Byron Allumbaugh, retired chairman of Ralphs Grocery Co., Compton, Calif., and a former FMI chairman, said both O'Connor and his counterpart at NAFC, the late Clarence Adamy, took a statesman-like position by offering to step aside and retire, although they were relatively young, to clear the way for a new leader to head the new FMI organization.
That new leader was Robert O. Aders, who accompanied O'Connor on the industry tour to win support for the creation of FMI. "Mike had a lot of credentials and experience throughout the world," Aders told SN last week. "He was an excellent observer and a good teacher of what he had learned, and he liked to get people together from different parts of the world to work together and learn from one another.
"He sought out people he thought would be helpful in moving the industry along, and he seemed to have no personal agenda other than serving the greater good of the industry."
After the merger, O'Connor did consulting work around the world. "He was always looking for new ideas and new techniques to share with retailers all over the world to improve the industry," Allumbaugh told SN.
One of those retailers was Ian MacLaurin, chairman of Tesco in the mid-1970s, who once reflected on O'Connor's extensive travels, "If you wanted to know what was going on in Tumbuktu, Mike had just been there. He is Mr. World Retailer."
Jack Brown, chairman and CEO of Stater Bros. Markets, Colton, Calif., called SN last week to say, "No one in the industry knew more people around the world on a first-name basis than Michael did. The industry has really lost a treasure trove of information with his passing."
Donald Keough, retired chairman of the Coca-Cola Co. and a friend of O'Connor's for more than 45 years, said O'Connor worked as a consultant to Coke after his retirement from SMI and created Coke's Research Council "that was important for us as a way to keep in touch with key industry trends."
He said O'Connor was "a towering figure who helped the supermarket industry in America grow up. He brought a lot to every discussion and had the ability to paint a picture with broad strokes and then let each of us fill in the details and reach for new ideas."
Prior to joining the food industry, O'Connor spent 17 years in marketing and advertising, ending up as vice president, development, for Foote Cone & Belding, Chicago, when he was recruited by SMI to become its president. According to FMI, he was instrumental during his term in aligning the interests of retailers, manufacturers and consumers to enable the introduction of scanning and creating strategies to deal with the rising consumer movement.
After he left SMI, O'Connor was a senior staff consultant for the Coca-Cola Co., a special retailing consultant for Arthur Andersen, and an instructor at the University of Southern California's Food Marketing Program in Los Angeles and at the Claremont College Graduate School in Claremont, Calif.
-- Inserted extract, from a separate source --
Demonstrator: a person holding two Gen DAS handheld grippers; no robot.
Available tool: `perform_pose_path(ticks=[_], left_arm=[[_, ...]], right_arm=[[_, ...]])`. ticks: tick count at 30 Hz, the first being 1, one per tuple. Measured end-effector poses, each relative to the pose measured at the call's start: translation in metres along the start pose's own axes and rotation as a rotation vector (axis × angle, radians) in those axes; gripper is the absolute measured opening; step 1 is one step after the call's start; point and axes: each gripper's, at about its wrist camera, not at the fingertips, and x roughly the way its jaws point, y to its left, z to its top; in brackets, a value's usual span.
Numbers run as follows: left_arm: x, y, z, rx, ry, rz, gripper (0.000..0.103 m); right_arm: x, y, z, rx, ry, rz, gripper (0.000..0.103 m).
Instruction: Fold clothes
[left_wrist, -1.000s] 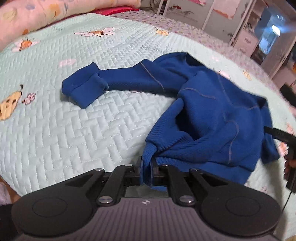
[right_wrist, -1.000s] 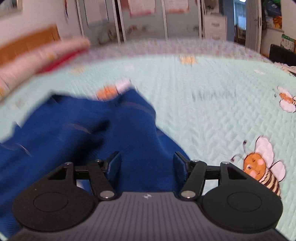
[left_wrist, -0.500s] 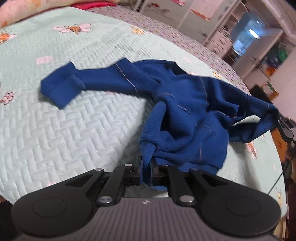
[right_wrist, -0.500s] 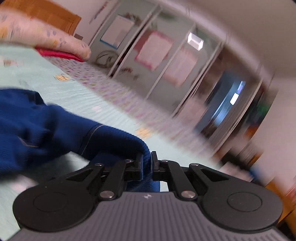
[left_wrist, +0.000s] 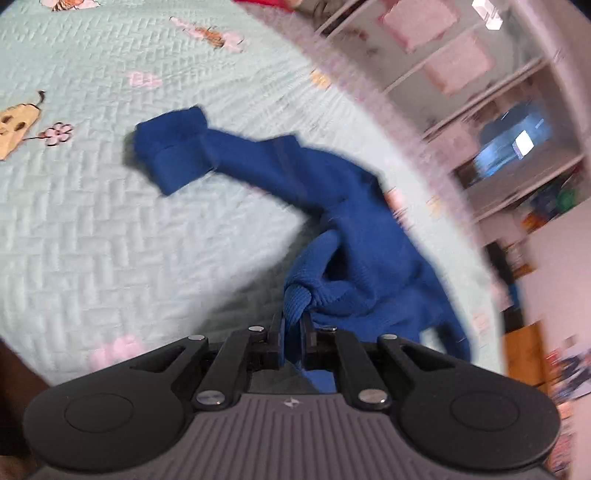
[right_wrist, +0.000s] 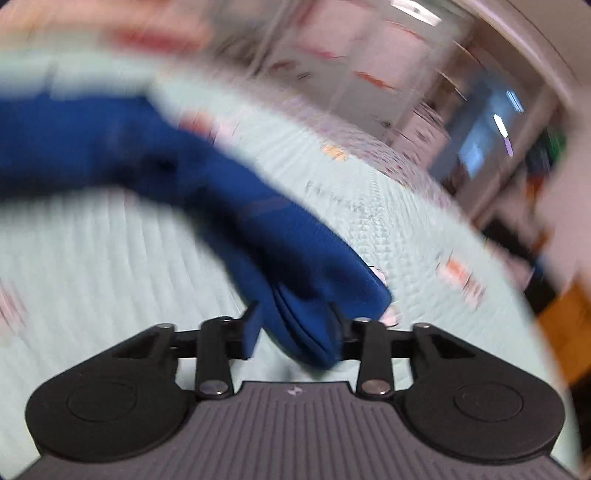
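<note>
A blue knit sweater (left_wrist: 354, 236) lies bunched on the pale green quilted bed (left_wrist: 110, 240). One sleeve with its cuff (left_wrist: 173, 155) stretches away to the upper left. My left gripper (left_wrist: 291, 325) is shut on the sweater's ribbed hem and holds it up. In the right wrist view the sweater (right_wrist: 258, 221) runs from the upper left down between the fingers. My right gripper (right_wrist: 293, 317) is open, with a fold of the sweater lying loose between its fingers. Both views are blurred by motion.
The quilt (right_wrist: 92, 258) has bee and flower prints. White shelves and doors (left_wrist: 461, 74) stand beyond the bed's far edge. A wooden piece of furniture (left_wrist: 524, 354) is at the right, off the bed.
My right gripper was shut on the sweater half a second ago and has opened. My left gripper has kept its hold and swung, so the sweater looks more drawn out.
</note>
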Motion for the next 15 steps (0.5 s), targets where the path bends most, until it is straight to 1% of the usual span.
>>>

O'Connor once summarized his own philosophy when he wrote: "Honor is not always the most profitable route from a standpoint of personal gain or comfort, but in the long run it is the most deeply satisfying thing in life if you have thought out what you believe in and then hold on to those things regardless of current circumstances."He is survived by four children, and six grandchildren. His wife, Mary, died in 1987.